비모수적 방법

모형에 대한 사전 설정/가정을 최소화
데이터 자체의 특성만을 이용하여 연관성을 추정하고자 함

“Let the data speak for themselves”

커널 추정법은 비모수적 방법 중 하나로 g에 대해서는 적당히 부드러운(smooth) 성질을 가진다는 가정만 상정
자료 특성의 국소적인 변화를 모수적 방법에 비해 민감하게 추정할 수 있음

library(np)
data("cps71")
attach(cps71)

Nonparametric Kernel Methods for Mixed Datatypes (version 0.60-11)
[vignette("np_faq",package="np") provides answers to frequently asked questions]
[vignette("np",package="np") an overview]
[vignette("entropy_np",package="np") an overview of entropy-based methods]

예시: 임금데이터

X:연령

Y:임금

35세의 평균임금

plot(age,logwage)
abline(v=mean(age),col='red')

특성을 만족하는 관측치만 활용

연령별 임금 추정치
연령에 따른 변화가 지나치게 심하게 나타남

plot(age,logwage)
lines(smooth.spline(age,logwage,spar = 0.1),col='red')

국소 평균

연령별 평균에 의한 추정은 다음과 같은 문제를 가짐
- 추정된 g가 연속이라는 보장이 없음
- 특정 연령에서의 관측치가 없거나 부족한 경우 추정이 불안정
연령이 비슷하면 평균임금도 비슷하지 않을까?
- 특정 연령의 평균연령 추정을 위해 이웃한 관측치를 활용
국소화 (localizing)

reg.npbw <- npregbw(logwage ~ age, regtype = "lc")
reg.np <- npreg(reg.npbw)

reg.npbw

Regression Data (205 observations, 1 variable(s)):

                   age
Bandwidth(s): 1.892157

Regression Type: Local-Constant
Bandwidth Selection Method: Least Squares Cross-Validation
Formula: logwage ~ age
Bandwidth Type: Fixed
Objective Function Value: 0.316055 (achieved on multistart 1)

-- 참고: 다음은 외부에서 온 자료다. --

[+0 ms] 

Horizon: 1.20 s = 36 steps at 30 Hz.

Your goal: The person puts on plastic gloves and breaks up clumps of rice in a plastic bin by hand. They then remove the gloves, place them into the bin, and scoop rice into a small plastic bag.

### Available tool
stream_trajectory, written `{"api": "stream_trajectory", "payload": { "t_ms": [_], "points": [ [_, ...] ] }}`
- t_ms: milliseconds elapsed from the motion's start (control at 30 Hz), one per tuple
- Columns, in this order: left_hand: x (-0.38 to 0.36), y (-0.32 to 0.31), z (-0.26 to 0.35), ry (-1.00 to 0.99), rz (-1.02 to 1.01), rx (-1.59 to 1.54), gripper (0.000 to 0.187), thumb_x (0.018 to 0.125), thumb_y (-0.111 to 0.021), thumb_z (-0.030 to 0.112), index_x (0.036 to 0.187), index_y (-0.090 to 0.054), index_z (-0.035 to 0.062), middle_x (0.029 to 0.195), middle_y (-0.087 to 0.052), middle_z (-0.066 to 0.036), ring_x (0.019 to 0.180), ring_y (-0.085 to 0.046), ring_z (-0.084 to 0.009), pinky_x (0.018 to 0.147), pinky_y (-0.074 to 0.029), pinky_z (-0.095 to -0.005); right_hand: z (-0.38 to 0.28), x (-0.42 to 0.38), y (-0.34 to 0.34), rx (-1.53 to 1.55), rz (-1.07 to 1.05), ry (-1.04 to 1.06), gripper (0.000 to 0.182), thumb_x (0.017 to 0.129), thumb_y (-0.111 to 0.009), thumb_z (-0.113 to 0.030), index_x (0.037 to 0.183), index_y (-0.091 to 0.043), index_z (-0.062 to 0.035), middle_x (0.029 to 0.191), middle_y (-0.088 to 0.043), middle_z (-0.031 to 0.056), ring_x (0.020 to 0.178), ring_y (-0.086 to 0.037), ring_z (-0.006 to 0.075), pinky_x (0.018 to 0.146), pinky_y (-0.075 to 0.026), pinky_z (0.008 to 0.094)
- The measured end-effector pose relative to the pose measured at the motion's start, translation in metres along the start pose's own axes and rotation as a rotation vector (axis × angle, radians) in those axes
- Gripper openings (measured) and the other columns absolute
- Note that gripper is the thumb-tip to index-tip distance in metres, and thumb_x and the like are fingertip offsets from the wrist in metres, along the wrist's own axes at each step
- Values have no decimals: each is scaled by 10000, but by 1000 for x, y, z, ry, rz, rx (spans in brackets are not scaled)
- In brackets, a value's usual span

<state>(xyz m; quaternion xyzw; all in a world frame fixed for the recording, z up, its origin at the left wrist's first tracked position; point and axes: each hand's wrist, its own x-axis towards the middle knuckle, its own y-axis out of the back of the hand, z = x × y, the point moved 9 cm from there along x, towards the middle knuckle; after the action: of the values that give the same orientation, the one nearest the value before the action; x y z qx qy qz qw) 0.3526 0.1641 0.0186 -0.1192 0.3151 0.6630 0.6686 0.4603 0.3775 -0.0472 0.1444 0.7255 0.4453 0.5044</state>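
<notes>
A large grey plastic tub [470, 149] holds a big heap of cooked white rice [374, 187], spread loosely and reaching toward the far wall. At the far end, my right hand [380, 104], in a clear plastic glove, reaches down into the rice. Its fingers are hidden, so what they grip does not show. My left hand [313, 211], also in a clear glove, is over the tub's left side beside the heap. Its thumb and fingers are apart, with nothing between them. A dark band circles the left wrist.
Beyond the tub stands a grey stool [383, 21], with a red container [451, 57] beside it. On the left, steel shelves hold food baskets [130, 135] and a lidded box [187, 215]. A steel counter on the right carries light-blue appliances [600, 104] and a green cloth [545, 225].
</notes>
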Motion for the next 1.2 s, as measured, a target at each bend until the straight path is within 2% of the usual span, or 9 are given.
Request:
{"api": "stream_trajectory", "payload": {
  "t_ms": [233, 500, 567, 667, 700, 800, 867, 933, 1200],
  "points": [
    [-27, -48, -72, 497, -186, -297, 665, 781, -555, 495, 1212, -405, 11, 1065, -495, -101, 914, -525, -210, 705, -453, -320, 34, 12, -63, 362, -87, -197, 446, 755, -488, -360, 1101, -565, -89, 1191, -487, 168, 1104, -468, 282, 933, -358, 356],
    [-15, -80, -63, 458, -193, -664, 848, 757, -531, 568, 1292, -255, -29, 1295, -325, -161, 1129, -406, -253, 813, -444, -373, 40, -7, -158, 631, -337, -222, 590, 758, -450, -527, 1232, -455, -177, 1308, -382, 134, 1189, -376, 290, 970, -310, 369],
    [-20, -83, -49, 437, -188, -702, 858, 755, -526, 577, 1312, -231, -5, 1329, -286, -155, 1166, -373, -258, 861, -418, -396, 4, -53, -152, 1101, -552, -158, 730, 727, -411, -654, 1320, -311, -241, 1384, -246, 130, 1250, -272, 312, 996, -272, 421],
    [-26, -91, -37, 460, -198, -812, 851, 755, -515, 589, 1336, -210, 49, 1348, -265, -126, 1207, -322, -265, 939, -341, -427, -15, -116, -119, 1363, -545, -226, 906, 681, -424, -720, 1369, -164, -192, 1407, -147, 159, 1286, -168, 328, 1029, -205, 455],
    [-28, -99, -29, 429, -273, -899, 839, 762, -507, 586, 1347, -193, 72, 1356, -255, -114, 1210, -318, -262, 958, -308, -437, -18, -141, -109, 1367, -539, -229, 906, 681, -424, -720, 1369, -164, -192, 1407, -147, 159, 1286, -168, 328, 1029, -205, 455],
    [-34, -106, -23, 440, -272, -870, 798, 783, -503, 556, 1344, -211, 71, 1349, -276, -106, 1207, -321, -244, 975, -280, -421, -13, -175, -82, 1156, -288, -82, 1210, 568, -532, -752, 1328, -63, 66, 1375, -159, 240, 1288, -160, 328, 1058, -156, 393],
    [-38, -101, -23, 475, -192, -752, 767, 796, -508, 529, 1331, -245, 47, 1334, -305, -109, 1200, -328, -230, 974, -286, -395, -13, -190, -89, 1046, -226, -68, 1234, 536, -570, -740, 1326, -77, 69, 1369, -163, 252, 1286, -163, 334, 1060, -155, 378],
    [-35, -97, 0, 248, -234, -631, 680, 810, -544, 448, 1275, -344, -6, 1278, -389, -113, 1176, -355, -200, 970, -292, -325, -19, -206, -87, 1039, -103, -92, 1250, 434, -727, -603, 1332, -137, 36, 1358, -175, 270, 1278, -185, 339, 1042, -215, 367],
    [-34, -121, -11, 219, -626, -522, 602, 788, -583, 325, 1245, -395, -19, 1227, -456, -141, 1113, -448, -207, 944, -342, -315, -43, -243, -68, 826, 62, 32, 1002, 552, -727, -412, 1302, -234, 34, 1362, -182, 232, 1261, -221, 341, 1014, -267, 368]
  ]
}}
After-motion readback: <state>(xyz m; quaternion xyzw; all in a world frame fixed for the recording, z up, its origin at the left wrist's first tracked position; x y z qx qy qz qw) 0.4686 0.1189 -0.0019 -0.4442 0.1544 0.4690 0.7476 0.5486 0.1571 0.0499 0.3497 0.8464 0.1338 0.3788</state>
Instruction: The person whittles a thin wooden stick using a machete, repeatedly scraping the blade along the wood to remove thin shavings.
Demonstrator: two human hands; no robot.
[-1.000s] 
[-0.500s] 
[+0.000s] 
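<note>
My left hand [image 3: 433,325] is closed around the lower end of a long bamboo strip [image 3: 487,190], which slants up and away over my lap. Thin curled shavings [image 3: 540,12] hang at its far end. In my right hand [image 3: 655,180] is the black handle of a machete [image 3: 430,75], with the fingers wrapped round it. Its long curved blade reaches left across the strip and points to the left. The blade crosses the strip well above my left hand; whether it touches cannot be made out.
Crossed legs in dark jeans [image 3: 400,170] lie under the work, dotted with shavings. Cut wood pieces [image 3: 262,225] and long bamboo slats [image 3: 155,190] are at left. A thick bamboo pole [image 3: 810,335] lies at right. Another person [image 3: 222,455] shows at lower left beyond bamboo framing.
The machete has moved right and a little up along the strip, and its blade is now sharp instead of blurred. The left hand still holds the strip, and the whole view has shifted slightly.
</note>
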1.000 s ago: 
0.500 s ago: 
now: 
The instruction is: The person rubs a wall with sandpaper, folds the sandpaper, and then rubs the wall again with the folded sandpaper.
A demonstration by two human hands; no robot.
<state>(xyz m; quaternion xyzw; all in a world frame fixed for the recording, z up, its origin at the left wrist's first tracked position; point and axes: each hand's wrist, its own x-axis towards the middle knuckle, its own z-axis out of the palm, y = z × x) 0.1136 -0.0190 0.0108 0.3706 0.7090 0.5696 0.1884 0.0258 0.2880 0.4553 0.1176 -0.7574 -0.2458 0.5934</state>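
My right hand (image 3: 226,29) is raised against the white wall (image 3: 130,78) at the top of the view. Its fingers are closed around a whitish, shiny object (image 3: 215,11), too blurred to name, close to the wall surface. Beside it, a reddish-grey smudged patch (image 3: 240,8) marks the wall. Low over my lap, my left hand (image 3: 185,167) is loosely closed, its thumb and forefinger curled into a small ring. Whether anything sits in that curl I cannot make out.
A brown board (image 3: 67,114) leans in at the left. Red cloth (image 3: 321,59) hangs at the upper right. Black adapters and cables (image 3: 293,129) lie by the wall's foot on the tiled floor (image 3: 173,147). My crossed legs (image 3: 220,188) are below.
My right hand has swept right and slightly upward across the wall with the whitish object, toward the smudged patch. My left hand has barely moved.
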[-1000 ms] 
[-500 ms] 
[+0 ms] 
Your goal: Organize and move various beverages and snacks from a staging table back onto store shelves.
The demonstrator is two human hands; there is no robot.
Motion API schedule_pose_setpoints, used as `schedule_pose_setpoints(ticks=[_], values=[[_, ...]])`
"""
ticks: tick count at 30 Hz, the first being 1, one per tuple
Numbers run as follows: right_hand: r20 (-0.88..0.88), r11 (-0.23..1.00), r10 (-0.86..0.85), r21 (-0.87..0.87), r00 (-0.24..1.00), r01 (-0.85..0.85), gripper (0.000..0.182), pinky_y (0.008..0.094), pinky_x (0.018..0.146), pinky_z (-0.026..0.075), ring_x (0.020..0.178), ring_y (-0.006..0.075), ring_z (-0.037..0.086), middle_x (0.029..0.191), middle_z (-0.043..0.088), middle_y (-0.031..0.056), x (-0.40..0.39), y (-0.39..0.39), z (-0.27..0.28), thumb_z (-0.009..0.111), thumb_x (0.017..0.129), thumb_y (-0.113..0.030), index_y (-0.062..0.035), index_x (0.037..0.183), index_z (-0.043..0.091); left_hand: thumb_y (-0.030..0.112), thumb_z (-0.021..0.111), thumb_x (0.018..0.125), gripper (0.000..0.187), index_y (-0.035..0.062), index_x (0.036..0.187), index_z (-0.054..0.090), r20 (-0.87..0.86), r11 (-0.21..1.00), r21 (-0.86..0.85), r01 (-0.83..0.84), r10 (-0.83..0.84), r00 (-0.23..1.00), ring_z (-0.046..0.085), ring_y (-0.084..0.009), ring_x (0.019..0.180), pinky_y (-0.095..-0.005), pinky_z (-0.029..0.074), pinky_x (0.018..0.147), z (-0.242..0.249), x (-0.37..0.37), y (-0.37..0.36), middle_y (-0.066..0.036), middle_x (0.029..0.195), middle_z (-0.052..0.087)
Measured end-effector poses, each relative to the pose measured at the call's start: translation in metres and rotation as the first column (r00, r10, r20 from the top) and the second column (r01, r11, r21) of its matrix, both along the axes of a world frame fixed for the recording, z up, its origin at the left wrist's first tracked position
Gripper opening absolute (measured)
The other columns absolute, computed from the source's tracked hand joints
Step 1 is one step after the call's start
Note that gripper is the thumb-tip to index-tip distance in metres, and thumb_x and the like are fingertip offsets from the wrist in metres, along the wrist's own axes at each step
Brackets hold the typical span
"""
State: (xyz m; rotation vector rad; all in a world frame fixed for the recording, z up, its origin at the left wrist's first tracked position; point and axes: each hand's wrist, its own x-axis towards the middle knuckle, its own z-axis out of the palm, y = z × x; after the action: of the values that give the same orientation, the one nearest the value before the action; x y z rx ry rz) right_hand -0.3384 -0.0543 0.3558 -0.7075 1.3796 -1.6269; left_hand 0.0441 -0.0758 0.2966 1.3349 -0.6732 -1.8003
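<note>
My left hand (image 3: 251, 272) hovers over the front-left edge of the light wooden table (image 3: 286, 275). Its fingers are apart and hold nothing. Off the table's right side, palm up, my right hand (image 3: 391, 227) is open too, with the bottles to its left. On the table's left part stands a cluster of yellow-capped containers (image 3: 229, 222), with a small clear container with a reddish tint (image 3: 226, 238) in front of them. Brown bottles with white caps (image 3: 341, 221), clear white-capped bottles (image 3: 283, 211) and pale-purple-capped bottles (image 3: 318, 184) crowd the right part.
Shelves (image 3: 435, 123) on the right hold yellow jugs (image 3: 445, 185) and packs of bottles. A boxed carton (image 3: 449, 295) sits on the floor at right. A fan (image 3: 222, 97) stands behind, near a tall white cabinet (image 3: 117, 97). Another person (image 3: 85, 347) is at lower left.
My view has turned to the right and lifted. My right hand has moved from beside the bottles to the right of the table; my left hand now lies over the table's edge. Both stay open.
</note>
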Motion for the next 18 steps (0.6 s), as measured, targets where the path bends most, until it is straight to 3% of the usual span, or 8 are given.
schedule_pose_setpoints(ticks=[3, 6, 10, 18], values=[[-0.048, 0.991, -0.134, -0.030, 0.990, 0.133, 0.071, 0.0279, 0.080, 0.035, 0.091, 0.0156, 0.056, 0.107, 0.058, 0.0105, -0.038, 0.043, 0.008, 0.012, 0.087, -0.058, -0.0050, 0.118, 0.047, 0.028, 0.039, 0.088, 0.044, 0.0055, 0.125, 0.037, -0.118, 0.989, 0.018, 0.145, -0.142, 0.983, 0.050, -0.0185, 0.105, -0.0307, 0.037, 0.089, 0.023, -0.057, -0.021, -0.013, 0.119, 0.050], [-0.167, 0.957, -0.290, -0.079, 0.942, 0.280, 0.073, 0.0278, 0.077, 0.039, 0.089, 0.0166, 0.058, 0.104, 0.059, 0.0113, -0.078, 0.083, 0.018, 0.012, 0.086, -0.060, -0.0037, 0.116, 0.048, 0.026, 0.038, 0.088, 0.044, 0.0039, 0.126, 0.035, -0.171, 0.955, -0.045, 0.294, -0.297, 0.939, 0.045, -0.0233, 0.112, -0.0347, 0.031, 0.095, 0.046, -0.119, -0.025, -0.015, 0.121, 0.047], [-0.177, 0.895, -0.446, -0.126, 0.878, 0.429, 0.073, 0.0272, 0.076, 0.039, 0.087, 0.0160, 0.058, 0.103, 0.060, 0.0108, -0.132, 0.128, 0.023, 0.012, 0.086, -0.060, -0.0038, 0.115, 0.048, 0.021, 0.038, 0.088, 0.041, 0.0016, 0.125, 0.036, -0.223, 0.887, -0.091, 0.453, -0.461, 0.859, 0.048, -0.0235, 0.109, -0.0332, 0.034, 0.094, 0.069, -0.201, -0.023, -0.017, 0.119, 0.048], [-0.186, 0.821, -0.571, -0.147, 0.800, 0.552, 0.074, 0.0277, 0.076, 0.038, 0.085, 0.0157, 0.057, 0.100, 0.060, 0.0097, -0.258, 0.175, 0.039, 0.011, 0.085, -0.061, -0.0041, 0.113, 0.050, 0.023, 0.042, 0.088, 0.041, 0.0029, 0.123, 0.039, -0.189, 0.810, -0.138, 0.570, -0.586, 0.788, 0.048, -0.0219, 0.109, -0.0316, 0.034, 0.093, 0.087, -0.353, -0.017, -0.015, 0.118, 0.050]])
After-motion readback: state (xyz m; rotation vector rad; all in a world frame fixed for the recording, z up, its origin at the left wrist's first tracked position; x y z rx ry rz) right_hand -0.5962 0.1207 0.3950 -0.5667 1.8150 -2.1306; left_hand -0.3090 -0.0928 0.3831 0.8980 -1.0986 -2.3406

Continuous Kernel Type: Second-Order Gaussian
No. Continuous Explanatory Vars.: 1

reg.np

Regression Data: 205 training points, in 1 variable(s)
                   age
Bandwidth(s): 1.892157

Kernel Regression Estimator: Local-Constant
Bandwidth Type: Fixed

Continuous Kernel Type: Second-Order Gaussian
No. Continuous Explanatory Vars.: 1

bws를 2,3,10,0.3.. 바꿔가면서 시도

bws 빼면 bws 자동으로 계산한다.

nw <- npreg(logwage ~ age, regtype = "lc",bws=2)

nw

Regression Data: 205 training points, in 1 variable(s)
              age
Bandwidth(s):   2

Kernel Regression Estimator: Local-Constant
Bandwidth Type: Fixed

Continuous Kernel Type: Second-Order Gaussian
No. Continuous Explanatory Vars.: 1

이렇게도 쓸 수 있다. bws = reg.npbw

lc: local constant
ll: local linear

kernal option: ckertype=?

ll <- npreg(logwage ~ age,regtype="ll",bws=2)

ll

Regression Data: 205 training points, in 1 variable(s)
              age
Bandwidth(s):   2

Kernel Regression Estimator: Local-Linear
Bandwidth Type: Fixed

Continuous Kernel Type: Second-Order Gaussian
No. Continuous Explanatory Vars.: 1

국소상수 vs 국소선형

plot(age,logwage,main="Nw vs LL")
lines(age,nw$mean,col="red",lwd=2)
lines(age,ll$mean,col="blue",lwd=2)
legend(20,15,c("NW","LL"),col=c(2,12),lty=c(1,1))

x = seq(0,1,0.01)
y=rnorm(101)
plot(x,y)

nw = npreg(y~x, regtype = "lc",bws=0.5)

nw

Regression Data: 101 training points, in 1 variable(s)
                x
Bandwidth(s): 0.5

Kernel Regression Estimator: Local-Constant
Bandwidth Type: Fixed

Continuous Kernel Type: Second-Order Gaussian
No. Continuous Explanatory Vars.: 1

ll <- npreg(y~x,regtype = "ll",bws=0.5)

ll

Regression Data: 101 training points, in 1 variable(s)
                x
Bandwidth(s): 0.5

Kernel Regression Estimator: Local-Linear
Bandwidth Type: Fixed

Continuous Kernel Type: Second-Order Gaussian
No. Continuous Explanatory Vars.: 1

plot(x,y,main="NW vs LL")
lines(x,nw$mean,col="red",lwd=2)
lines(x,ll$mean,col="blue",lwd=2)
legend(0,2.5,c("NW","LL"),col=c(2,12),lty=c(1,1))